An insight into the power of Harvard students who question the current sexual culture

By MIMI TARRANT

 

For the Sex Edition, the Indy connected with Val Elefante, a senior in Leverett House who has spent her four years at Harvard exploring the medium of pornography and its implications regarding sexual culture. In this interview, Val explains why she chose pornography as the basis for her thesis, and how her experience at Harvard has shaped her views on sex as a whole.

 

Indy: What is your concentration at Harvard and what made you choose it?

Val: I decided to concentrate in Social Studies at Harvard. I have never really had one clear intellectual path; even in high school, I was always interested in a lot of things and loved using many different subjects to understand social phenomena; I remember being interested in government and history in high school, especially social science. This meant at Harvard I loved Social Studies and how it kept open so many doors. It is a concentration that combines history, government, sociology, anthropology and economics, so within that you can take a lot of different courses; I knew that social science generally was of interest to me, but I wasn’t quite sure what route I would want to take. Social Studies enabled me to keep my options open and discover a wide range of different methodologies to explore different academic paths.

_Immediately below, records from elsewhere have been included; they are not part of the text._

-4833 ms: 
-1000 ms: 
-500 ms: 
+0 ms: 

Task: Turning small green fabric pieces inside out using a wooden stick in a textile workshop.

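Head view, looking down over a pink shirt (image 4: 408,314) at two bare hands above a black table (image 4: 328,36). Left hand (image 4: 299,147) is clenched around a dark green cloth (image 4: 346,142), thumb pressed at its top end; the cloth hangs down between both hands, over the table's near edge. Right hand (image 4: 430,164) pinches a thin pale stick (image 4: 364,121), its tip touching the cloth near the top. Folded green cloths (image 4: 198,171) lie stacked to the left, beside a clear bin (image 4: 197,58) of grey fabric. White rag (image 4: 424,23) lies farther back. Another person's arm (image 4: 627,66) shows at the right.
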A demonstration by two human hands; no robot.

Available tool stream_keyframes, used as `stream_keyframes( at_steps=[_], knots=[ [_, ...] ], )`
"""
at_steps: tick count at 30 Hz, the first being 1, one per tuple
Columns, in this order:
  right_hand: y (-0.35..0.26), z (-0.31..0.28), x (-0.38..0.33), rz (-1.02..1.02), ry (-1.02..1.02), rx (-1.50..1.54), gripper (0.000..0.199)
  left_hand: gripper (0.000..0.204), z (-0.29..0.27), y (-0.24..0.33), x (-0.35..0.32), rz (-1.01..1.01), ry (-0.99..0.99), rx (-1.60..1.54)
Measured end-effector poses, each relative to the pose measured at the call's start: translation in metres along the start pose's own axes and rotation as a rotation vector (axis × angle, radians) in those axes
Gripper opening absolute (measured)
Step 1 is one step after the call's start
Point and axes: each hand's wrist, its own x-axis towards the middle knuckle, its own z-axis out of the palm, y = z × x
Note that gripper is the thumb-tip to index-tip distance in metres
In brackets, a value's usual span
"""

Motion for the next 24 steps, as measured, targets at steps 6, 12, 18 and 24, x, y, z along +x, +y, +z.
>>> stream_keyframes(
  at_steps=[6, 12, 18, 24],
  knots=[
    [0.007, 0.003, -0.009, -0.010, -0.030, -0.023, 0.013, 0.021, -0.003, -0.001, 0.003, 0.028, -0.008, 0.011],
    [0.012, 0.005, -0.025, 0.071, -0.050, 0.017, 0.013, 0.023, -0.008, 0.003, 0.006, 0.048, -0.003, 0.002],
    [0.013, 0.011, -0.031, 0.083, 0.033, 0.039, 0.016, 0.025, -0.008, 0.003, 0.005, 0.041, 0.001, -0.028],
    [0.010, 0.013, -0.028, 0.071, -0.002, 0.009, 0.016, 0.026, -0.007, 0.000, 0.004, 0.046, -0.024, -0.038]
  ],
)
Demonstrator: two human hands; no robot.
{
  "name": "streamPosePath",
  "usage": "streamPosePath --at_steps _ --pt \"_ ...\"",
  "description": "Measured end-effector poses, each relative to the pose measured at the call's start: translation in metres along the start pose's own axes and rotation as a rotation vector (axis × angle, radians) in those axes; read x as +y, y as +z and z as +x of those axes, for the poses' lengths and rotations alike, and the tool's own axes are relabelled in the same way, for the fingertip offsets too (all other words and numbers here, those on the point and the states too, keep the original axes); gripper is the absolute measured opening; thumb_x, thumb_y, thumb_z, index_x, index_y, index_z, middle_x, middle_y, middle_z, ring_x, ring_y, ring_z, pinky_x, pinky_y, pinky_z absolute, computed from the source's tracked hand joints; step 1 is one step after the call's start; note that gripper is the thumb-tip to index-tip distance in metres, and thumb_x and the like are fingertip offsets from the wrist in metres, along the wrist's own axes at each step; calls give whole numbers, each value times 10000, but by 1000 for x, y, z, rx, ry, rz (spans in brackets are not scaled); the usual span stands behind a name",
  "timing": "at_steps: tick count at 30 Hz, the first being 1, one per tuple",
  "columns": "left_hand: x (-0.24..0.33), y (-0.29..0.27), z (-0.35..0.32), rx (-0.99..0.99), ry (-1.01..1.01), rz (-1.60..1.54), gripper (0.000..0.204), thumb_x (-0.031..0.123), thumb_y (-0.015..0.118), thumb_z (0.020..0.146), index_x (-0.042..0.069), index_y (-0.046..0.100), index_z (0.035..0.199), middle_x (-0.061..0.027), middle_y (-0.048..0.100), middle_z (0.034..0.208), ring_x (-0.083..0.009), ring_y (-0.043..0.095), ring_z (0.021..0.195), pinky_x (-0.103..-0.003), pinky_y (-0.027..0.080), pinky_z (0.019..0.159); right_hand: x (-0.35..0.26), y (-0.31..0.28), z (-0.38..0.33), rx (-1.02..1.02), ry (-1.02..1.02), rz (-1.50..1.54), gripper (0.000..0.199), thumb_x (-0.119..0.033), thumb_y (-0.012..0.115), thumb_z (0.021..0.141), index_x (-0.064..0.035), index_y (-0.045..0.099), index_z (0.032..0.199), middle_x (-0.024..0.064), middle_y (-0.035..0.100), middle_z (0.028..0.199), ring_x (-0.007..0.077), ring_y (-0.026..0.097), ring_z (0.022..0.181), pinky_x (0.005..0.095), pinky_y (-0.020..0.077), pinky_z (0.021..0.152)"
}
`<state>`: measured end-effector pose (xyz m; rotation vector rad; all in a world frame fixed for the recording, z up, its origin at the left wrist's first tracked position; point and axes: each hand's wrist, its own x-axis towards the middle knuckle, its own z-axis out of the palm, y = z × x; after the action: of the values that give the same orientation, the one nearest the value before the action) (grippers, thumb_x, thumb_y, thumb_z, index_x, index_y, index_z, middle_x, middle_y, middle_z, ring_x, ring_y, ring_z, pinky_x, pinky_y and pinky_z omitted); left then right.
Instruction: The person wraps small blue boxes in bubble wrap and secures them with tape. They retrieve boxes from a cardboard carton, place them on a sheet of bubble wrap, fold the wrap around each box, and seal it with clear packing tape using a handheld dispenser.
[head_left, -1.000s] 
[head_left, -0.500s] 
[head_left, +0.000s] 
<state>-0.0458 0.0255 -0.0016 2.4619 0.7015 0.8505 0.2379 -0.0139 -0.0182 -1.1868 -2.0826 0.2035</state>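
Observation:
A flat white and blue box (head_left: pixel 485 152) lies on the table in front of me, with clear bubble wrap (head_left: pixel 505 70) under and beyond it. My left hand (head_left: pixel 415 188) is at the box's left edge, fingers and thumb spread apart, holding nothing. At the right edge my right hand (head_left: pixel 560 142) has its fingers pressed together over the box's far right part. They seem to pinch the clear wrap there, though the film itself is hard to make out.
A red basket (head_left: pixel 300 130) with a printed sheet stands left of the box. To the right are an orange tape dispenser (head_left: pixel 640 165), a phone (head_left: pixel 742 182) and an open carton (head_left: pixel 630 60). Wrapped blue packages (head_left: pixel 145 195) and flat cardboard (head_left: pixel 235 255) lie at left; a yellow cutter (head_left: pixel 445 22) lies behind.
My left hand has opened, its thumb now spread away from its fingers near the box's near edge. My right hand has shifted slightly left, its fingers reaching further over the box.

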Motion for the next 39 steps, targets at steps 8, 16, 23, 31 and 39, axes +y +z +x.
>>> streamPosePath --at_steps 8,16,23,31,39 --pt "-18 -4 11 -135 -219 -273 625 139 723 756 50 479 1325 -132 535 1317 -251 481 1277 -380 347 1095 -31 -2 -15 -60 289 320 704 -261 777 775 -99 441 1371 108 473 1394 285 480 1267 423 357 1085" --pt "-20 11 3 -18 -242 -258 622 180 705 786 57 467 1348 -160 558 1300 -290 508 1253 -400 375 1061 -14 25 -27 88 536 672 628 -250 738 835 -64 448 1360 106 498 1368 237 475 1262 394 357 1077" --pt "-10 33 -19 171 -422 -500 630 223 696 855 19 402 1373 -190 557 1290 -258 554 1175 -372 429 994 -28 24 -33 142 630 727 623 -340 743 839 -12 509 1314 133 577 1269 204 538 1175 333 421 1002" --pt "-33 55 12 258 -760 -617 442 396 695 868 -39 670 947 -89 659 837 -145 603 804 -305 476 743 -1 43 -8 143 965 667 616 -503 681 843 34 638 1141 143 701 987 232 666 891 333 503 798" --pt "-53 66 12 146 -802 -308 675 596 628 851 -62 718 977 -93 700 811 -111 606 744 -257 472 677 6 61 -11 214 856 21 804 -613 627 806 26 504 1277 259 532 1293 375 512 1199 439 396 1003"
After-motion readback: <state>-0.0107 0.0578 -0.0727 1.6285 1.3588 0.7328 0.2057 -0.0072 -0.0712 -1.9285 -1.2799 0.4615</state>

Indy: Turning to your thesis, can you give us an overview on the topic?

Val: So I was happy with my decision to study social studies as it enabled me to write my thesis on a topic that a diverse array of disciplines have analysed or looked at, which is pornography. The people who analyse porn range from psychologists (who look at porn and its influence on society) to historians and film studies people, but I was particularly interested in the feminist and queer theory approach. Feminists and queer theorists have been using pornography for decades as a lens into society’s sexual culture in a lot of different ways. My project looked at feminist and queer theory starting from around the 70’s, looking at what feminists were saying about pornography then, what pornography looked like then, and trying to trace their arguments through time, understanding how their approach to pornography, or their thoughts (what I like to call their ethics) have changed. What I think is super fascinating is that in the 70’s pornography was seen as the antithesis to feminism; it was the manifestation of patriarchy in concrete material form.

Going from that definition to now, sex positive feminists are much more open to the opportunities within pornography, seeing it as a tool for empowerment and a place where sexuality can be explored and experienced by people for whom sex has historically worked against (women, LGBTQ+ communities, among others). This has been a key component of my project and something I was really fascinated with. I think it is just a really interesting lens into sex and sex culture, as pornography is a super diverse medium but is often viewed as irrelevant smut, despite being so prevalent. Porn websites compete with websites such as Amazon and Yahoo, and are getting more traffic than some of the biggest players on the internet. That says a lot about our culture and its importance, yet people are unable to take it seriously, as porn is not often seen in mainstream discourse or as worthy of academic study. With all this in mind, I wrote my thesis with the title “Beyond Pleasure and Danger: Autonomy and the Ethics of Pornography”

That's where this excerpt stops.